Trois cents millions d'économies
Toujours selon la ministre Engagés, si son plan pouvait être mis en œuvre, le budget fédéral s'en trouverait quelque peu soulagé. Les économies structurelles que permettrait sa réforme (économies d'échelle, réduction du nombre de fonctions dirigeantes…) s'élèveraient au total à 300 millions d'euros sur la durée de la législature. Ce petit ballon d'oxygène s'ajouterait à ce que prévoit déjà la trajectoire budgétaire de l'Arizona, à savoir une réduction de 1,8 % des dépenses en matière de fonction publique (392 millions sur les dépenses en personnel et 186 millions sur les frais de fonctionnement).
"Casser les rigidités"
"La gouvernance doit aussi être modernisée, encadrée, conclut la ministre. Il faut de la résilience. On fait face à de nombreuses tensions géopolitiques et, donc, on doit avoir une administration capable de supporter ce genre de chocs. Cela passe notamment par des investissements importants dans l'informatique. La réforme que je propose doit permettre à l'administration de répondre à ces nouveaux défis et de s'ajuster en temps réel. Cela n'a pas toujours été le cas, on le sait : plusieurs administrations ont été dans les choux ces dernières années. En cas de crise énergétique, par exemple, les administrations doivent pouvoir donner des réponses sans délai aux citoyens concernant les primes fédérales disponibles. Il faut aussi pouvoir faire passer du personnel d'une administration à l'autre en cas de besoin. Il y a des rigidités, pour l'instant. Ma note propose de casser ces rigidités, il faut plus de mobilité pour les fonctionnaires, pouvoir recruter plus vite."
L'avenir de Belspo
La réforme que propose Vanessa Matz ne concerne pas que les SPF. D'autres types d'organisations qui gravitent autour de l'État fédéral sont également concernés par ses projets. Belspo, l'agence gouvernementale qui coordonne la politique scientifique, en fait partie. Où la caser dans la nouvelle architecture ? "Certains voyaient Belspo passer au pôle 'Finances et Économie', explique la ministre. D'autres, dont je fais partie, estiment que la politique scientifique, vu la sensibilité internationale de la question de la recherche, ne peut être du business. J'ai donc proposé qu'on en fasse une direction générale dans le futur pôle transversal, suivant une logique d'appui aux établissements scientifiques."

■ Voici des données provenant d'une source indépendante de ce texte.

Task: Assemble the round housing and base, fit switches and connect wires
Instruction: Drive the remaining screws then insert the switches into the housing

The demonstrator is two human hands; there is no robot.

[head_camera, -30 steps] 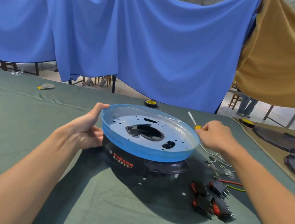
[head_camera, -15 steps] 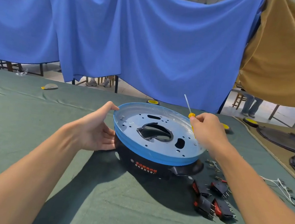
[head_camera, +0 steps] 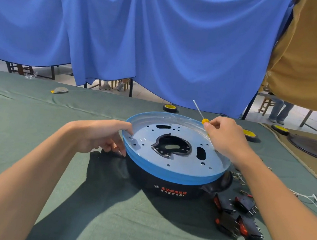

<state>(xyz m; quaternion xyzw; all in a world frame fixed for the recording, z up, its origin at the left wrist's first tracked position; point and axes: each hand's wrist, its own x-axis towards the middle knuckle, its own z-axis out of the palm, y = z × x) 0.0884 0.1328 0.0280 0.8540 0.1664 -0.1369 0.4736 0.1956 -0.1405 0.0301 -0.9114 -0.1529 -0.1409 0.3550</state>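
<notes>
Blue-rimmed round housing on black base; left hand grips rim, right hand pinches yellow-handled screwdriver.

Wide bare tabletop opens to the left and front of the round housing, an easy way in. The right side is crowded: black switches lie just beside the base, white wires trail past them, and what may be tape rolls sit behind. A blue curtain walls off the far edge.
</notes>
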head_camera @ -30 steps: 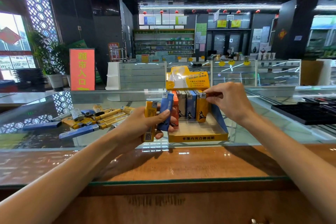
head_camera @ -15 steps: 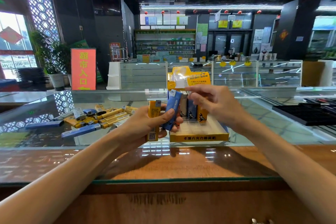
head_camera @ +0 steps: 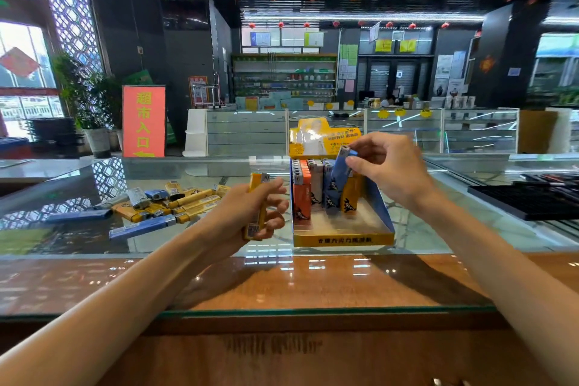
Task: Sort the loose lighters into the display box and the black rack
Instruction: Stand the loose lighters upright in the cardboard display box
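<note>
One display box [head_camera: 343,240] is standing on the glass counter [head_camera: 438,238], its yellow front wall facing the person. Inside it, lighters are standing upright toward the back in four colours: orange [head_camera: 302,197], white [head_camera: 317,185], blue [head_camera: 328,201] and yellow [head_camera: 349,200]. More tops are showing behind them, so the full number cannot be told. The front part of the box floor is lying bare.

The right hand [head_camera: 388,166] is hovering over the back right of the display box, arm reaching in from the lower right. Its thumb and fingers are pinching one blue lighter [head_camera: 340,171] near the metal top, the body tilting down toward the standing rows.

The left hand [head_camera: 247,213] is waiting just left of the display box, above the counter. Its fingers are curling round one yellow lighter [head_camera: 258,207], held nearly upright.

Further left of the display box, a pile of loose lighters [head_camera: 169,204] is lying flat on the glass: at least three blue and several yellow, the exact count unclear. One black rack [head_camera: 529,200] is sitting well to the right of the display box.
</note>
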`<act>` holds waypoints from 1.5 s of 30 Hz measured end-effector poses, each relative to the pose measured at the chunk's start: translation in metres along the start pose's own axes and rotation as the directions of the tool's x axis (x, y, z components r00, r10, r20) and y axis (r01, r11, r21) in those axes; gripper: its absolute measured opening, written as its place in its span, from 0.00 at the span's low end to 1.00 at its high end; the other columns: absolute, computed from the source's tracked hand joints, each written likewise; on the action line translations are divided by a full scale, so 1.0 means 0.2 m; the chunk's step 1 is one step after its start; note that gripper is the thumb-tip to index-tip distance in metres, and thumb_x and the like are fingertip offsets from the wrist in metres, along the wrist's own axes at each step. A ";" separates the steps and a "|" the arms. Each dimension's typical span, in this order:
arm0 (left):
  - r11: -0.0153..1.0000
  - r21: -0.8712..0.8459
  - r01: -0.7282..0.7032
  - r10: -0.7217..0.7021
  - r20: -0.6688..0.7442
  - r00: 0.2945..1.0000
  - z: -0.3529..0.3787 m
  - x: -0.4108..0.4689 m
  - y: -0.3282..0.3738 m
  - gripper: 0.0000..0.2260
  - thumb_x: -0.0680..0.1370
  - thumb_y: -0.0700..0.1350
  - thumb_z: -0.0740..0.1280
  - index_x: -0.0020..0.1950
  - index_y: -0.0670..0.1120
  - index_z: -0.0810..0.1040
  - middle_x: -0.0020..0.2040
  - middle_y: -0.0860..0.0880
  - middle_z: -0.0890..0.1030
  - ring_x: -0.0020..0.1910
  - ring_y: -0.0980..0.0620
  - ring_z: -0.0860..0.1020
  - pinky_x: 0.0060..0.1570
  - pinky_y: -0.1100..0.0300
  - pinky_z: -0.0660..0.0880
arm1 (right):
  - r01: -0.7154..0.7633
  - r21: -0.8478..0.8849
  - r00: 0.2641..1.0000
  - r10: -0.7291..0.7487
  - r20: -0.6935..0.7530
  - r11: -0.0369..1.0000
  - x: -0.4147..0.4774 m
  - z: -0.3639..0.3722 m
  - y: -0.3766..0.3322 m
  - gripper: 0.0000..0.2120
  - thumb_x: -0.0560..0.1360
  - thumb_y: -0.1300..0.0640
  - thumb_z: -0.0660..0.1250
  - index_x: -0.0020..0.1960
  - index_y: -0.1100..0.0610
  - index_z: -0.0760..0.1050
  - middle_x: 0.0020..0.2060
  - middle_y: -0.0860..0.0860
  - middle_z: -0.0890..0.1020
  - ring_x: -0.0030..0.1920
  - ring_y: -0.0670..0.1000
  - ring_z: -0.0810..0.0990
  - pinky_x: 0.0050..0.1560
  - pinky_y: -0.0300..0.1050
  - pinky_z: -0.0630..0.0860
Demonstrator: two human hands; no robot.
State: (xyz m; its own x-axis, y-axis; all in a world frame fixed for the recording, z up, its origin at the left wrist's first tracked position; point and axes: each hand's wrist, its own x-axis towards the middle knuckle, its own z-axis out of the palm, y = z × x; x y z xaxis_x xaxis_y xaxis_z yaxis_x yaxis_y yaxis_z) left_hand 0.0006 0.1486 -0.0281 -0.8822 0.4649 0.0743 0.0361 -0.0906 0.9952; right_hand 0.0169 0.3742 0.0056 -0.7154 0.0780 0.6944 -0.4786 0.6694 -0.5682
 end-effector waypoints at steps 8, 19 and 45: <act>0.983 -0.174 0.065 -0.057 0.055 0.997 0.00 -0.02 0.02 0.05 0.73 0.40 0.56 0.45 0.39 0.68 0.34 0.45 0.72 0.28 0.53 0.70 0.20 0.65 0.65 | 0.207 -0.288 0.976 -0.216 0.000 0.935 -0.02 0.09 0.04 0.11 0.69 0.63 0.73 0.51 0.61 0.81 0.46 0.55 0.82 0.42 0.45 0.75 0.42 0.19 0.65; 0.978 0.074 -0.197 0.199 -0.022 0.980 0.00 -0.03 0.00 0.12 0.69 0.45 0.67 0.51 0.42 0.80 0.45 0.47 0.85 0.38 0.52 0.83 0.34 0.65 0.77 | 0.215 -0.299 0.974 -0.225 0.000 0.930 -0.07 0.11 0.02 0.12 0.74 0.59 0.68 0.57 0.58 0.78 0.46 0.52 0.77 0.42 0.47 0.74 0.46 0.38 0.74; 0.195 0.881 -0.430 0.385 0.335 0.860 -0.15 -0.21 -0.13 0.21 0.74 0.67 0.57 0.55 0.57 0.78 0.53 0.62 0.79 0.53 0.67 0.75 0.51 0.67 0.74 | 0.099 -0.145 0.995 -0.097 0.026 0.984 -0.03 -0.12 0.08 0.14 0.63 0.50 0.73 0.44 0.58 0.82 0.36 0.51 0.83 0.36 0.48 0.80 0.37 0.38 0.77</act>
State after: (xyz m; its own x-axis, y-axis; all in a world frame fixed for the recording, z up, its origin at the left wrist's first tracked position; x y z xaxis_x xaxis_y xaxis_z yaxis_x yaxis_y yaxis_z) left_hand 0.0222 0.1061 -0.0584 -0.5878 0.6597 0.4682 0.8003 0.5587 0.2176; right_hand 0.0259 0.4022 0.0034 -0.6785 -0.0059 0.7345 -0.4685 0.7736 -0.4266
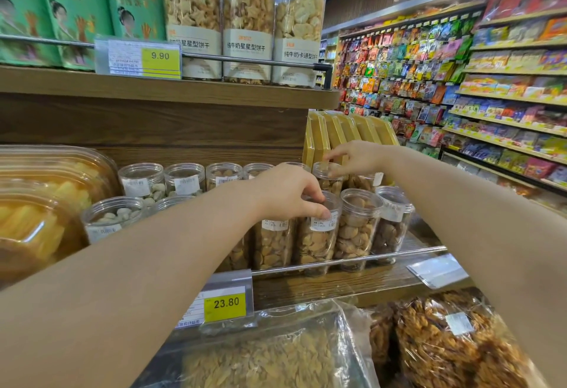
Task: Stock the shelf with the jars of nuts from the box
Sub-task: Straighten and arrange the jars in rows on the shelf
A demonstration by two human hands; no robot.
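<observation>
Clear plastic jars of nuts stand in rows on the wooden middle shelf (352, 286). My left hand (288, 192) grips the lid of a front-row jar of almonds (317, 240) from above. My right hand (356, 157) rests its fingertips on the lid of a jar in the row behind (328, 177). Two more almond jars (357, 229) (392, 223) stand to the right in the front row. Jars of pale nuts (142, 182) stand at the left. The box is out of view.
A metal rail (368, 260) guards the shelf's front edge, with a 23.80 price tag (225, 306). Tall biscuit jars (247, 22) fill the upper shelf. Yellow boxes (343, 134) stand behind the jars. Bagged snacks (445, 347) lie below. An aisle of shelves runs at right.
</observation>
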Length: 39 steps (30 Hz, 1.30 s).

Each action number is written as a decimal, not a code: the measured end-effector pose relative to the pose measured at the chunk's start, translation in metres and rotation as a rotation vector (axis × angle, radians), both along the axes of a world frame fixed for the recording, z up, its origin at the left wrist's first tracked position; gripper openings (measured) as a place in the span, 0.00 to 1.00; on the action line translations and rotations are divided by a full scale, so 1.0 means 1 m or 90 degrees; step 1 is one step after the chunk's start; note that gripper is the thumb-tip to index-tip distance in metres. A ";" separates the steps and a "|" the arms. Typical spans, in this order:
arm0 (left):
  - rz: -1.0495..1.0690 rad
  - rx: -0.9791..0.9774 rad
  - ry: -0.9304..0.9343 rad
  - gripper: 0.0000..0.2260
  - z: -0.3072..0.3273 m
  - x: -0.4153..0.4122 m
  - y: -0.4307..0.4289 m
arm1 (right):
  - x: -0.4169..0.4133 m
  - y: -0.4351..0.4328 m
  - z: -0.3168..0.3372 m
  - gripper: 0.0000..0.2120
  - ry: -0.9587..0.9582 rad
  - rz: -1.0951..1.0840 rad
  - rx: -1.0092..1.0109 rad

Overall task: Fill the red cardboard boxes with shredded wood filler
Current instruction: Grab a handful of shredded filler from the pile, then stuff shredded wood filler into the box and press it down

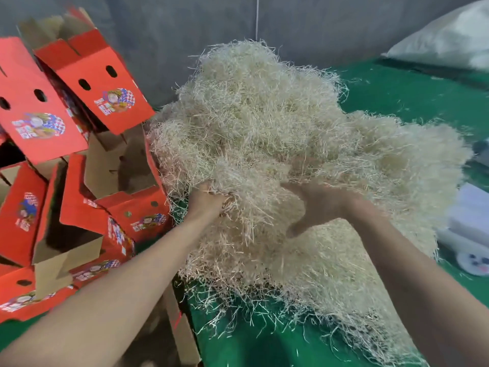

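1. Both hands are buried in the shredded wood filler (264, 123) at centre frame: your left hand (205, 198) clutches a tuft, and your right hand (317, 205) curls into the mass.
2. Tangled strands may drag out too much, shedding it onto the green table (397, 96) short of the red boxes (92, 75) at left.
3. Count: one pile, two hands, roughly seven jumbled boxes.

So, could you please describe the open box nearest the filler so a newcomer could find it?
Start at the big pale heap of shredded wood filler on the green surface; red boxes are piled to its left. The open box is the one pressed against the heap, beside the left hand, its brown inside facing you.
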<state>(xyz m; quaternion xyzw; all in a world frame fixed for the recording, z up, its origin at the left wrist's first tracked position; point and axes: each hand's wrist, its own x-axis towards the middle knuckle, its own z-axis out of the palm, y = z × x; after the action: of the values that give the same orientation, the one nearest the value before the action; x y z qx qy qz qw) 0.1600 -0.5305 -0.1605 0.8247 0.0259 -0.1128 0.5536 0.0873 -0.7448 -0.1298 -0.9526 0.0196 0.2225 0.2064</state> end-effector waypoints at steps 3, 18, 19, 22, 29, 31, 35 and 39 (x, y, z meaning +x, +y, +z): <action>0.032 -0.033 -0.046 0.23 0.009 0.003 0.001 | -0.005 0.004 -0.032 0.33 -0.073 -0.067 -0.124; -0.136 -0.081 0.041 0.36 0.058 -0.003 -0.022 | 0.045 0.064 0.067 0.24 -0.379 -0.157 0.548; -0.066 -0.086 0.024 0.23 0.058 0.002 -0.023 | 0.049 0.060 0.068 0.24 -0.361 -0.142 0.572; 0.049 -0.110 0.037 0.11 0.062 0.021 -0.007 | 0.051 0.032 0.055 0.22 -0.363 -0.150 0.482; 0.179 -0.265 -0.104 0.13 0.076 0.045 0.017 | 0.043 0.000 -0.019 0.18 -0.130 0.019 -0.052; 0.184 -0.268 -0.134 0.14 0.081 0.047 0.025 | 0.045 -0.014 -0.019 0.17 -0.145 -0.057 -0.045; 0.192 -0.319 -0.184 0.16 0.096 0.055 0.041 | 0.050 -0.035 -0.010 0.19 -0.128 -0.147 -0.092; 0.171 -0.266 -0.245 0.15 0.103 0.055 0.042 | 0.049 -0.028 0.017 0.31 -0.051 -0.027 -0.135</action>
<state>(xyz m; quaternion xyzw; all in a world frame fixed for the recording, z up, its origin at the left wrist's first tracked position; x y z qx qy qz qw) 0.2150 -0.4884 -0.0574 0.6886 0.0057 0.1163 0.7157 0.1360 -0.7726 -0.1125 -0.9767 0.0552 0.1761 0.1096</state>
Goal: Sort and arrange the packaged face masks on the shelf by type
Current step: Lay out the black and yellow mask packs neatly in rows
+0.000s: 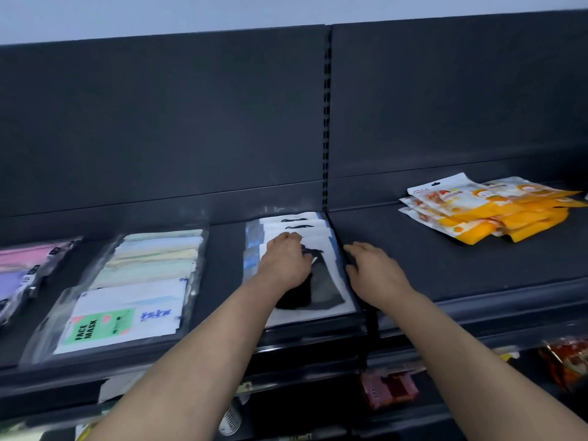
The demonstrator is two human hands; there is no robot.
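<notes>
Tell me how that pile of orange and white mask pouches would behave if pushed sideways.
The orange and white plastic mask pouches lie fanned unevenly, so they would probably slide apart. Their glossy film looks slippery, and thin pouches likely flex.

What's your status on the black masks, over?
Left grip pressing on black-mask packs. Right grip open at their right edge. Nothing blocking.

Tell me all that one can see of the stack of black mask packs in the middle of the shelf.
The stack of black mask packs lies flat on the dark shelf, at the right end of its left section. Clear glossy plastic sleeves each hold a white card and a black mask; they overlap like stairs toward the back. The left hand rests on the top pack, fingers bent; the right hand is at the stack's right edge.
</notes>
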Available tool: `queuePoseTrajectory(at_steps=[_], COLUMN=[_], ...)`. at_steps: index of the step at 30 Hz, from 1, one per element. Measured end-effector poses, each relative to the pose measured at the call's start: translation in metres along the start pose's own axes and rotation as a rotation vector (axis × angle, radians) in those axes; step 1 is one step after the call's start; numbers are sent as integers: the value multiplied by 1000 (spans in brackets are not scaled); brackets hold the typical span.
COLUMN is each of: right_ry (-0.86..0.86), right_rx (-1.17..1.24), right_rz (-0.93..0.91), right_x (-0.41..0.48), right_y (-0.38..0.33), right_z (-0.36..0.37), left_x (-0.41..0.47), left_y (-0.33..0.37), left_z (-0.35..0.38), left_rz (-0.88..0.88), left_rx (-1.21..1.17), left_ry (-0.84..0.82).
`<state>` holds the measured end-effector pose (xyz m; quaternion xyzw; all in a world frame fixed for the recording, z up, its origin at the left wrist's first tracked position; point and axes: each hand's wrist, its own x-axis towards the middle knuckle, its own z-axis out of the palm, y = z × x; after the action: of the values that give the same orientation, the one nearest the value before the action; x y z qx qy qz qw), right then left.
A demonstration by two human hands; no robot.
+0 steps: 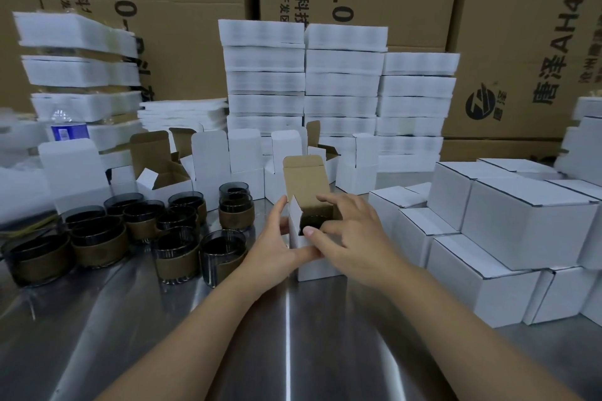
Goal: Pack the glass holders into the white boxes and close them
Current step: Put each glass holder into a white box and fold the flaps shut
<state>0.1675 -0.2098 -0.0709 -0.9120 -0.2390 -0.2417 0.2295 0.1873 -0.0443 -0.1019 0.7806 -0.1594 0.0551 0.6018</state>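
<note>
Steel table (286,335). Unpacked glass holders (176,257) are clustered at left, closed boxes (527,221) stacked at right, empty open boxes (208,156) and foam stacks (342,75) behind. The white box (317,268) stands upright at centre, lid flap raised, brown inside, with a dark glass holder (314,221) seated within. The left hand (273,247) grips its left wall. The right hand (355,238) curls round the right rim, thumb on the opening's front edge.
</note>
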Motion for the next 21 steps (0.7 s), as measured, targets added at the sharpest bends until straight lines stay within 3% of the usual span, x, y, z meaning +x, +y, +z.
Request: queuePoseTrajectory(at_steps=[4,8,13,16,21], right_ry=[-17,111,327,280,121], right_rx=[20,435,868,943,1081], right_rz=[10,83,463,663,782], right_x=[0,1,11,12,14], right_y=[0,-6,1,11,18], right_z=[1,0,1,3,8], left_x=[-2,-4,-5,-4,1], left_y=[3,6,10,11,6], left_z=[1,1,-1,-1,-2], left_rz=[-9,-32,-65,-143,-203], left_rx=[-2,-4,-53,-160,-193], left_ry=[-5,-5,-55,-52,3])
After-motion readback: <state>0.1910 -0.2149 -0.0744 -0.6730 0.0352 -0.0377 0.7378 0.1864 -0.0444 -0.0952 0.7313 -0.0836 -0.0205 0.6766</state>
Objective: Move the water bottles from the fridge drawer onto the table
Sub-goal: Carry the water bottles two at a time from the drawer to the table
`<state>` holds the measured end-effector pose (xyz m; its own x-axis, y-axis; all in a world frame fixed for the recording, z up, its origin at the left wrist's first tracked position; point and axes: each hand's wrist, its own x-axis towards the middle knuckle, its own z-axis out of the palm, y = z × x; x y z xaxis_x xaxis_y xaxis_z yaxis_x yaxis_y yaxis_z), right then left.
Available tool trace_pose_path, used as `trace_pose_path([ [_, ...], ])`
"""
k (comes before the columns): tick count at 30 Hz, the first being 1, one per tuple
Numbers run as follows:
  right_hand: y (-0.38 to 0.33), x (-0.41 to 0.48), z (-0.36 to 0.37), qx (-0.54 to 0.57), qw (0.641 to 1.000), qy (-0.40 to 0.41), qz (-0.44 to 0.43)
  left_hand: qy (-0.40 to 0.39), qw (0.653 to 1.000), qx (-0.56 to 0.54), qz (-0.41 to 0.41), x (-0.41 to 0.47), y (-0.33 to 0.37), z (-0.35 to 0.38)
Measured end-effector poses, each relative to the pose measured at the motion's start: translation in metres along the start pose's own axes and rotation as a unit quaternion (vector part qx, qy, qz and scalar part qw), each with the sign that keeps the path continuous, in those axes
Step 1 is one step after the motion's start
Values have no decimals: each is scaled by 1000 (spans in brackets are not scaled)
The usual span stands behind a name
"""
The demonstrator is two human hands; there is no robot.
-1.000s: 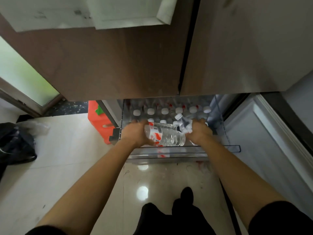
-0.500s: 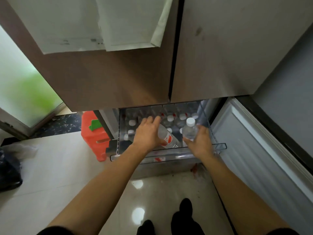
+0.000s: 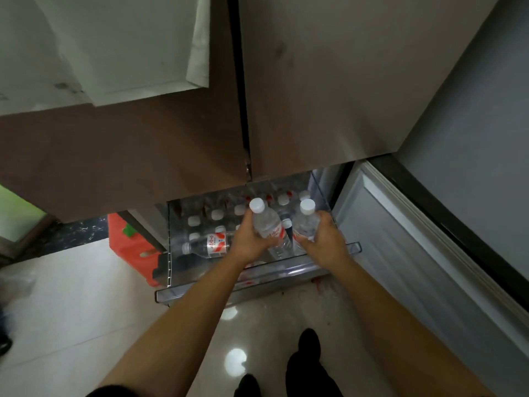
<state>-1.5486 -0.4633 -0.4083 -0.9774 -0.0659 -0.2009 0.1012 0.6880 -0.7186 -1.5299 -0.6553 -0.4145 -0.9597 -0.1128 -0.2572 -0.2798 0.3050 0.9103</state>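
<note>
From the head view, the fridge doors (image 3: 329, 81) are overhanging and hiding the back of the fridge drawer (image 3: 257, 282), where only white caps of the standing water bottles (image 3: 217, 214) are showing. One bottle (image 3: 207, 246) is lying on its side at the drawer's left. The left hand (image 3: 247, 243) is wrapping its grip around a labelled bottle (image 3: 269, 224); the right hand (image 3: 325, 242) is clasping another bottle (image 3: 306, 222), both above the drawer's front rim. Tiled floor (image 3: 71, 310) is lying open to the left.
</note>
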Motion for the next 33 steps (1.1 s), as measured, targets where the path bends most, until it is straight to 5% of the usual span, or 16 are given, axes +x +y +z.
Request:
trace_pose_path([
  [9,-14,-7,2,-46,998,-32,-39,48,999,-11,9,-9,-1,8],
  [21,-46,-51,17,136,980,43,-139,140,982,-76,104,-75,9,-44],
  [27,-88,-64,32,141,962,-22,-232,261,953,-106,115,-134,29,-81],
  [33,-133,-107,46,217,914,-125,-318,465,868,-118,127,-234,53,-97],
])
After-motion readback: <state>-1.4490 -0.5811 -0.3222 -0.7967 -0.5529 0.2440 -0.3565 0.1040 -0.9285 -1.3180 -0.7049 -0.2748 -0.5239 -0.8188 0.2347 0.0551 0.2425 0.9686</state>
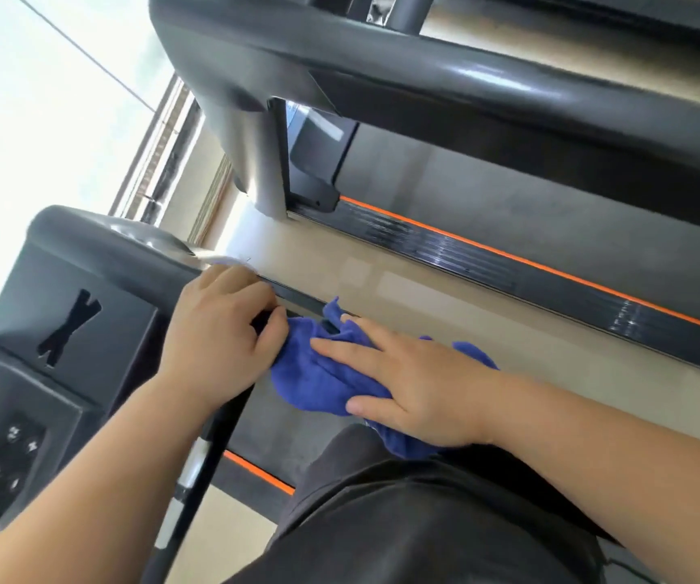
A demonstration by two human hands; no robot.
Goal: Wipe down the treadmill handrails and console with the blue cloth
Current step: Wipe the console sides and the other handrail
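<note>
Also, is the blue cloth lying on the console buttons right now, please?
No, the blue cloth is draped over the handrail under the flat right hand, well away from the console buttons.

The right hand [419,389] lies flat with straight fingers on the bunched blue cloth [310,381], pressing it onto the black handrail [224,427]. Just beside it, the left hand [221,335] curls its fingers round the same rail, its fingertips at the cloth's edge. The grey console [87,330] with its buttons [3,474] sits at the left below a bright window [24,120], and a second treadmill [466,99] with an orange stripe [550,267] stands across a strip of beige floor [424,297].
</note>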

Et quelle place pour les établissements scientifiques, justement ? Derrière cette dénomination administrative se cachent des joyaux tels que le Musée royal de l'Afrique centrale, la Bibliothèque royale de Belgique, les Musées royaux des Beaux-Arts, etc. "Actuellement, il y en a dix et ils ont chacun leurs services de marché public, du personnel… Ils ne savent plus assumer leurs missions de base qui est de valoriser les collections, restaurer le patrimoine, attirer les gens dans les musées. L'idée est de créer deux pôles ("musées" et "terre et espace"), avec une structure faîtière qui s'occuperait de leurs fonctions d'appui. Ils resteront toutefois autonomes, pour qu'ils puissent rester plus agiles."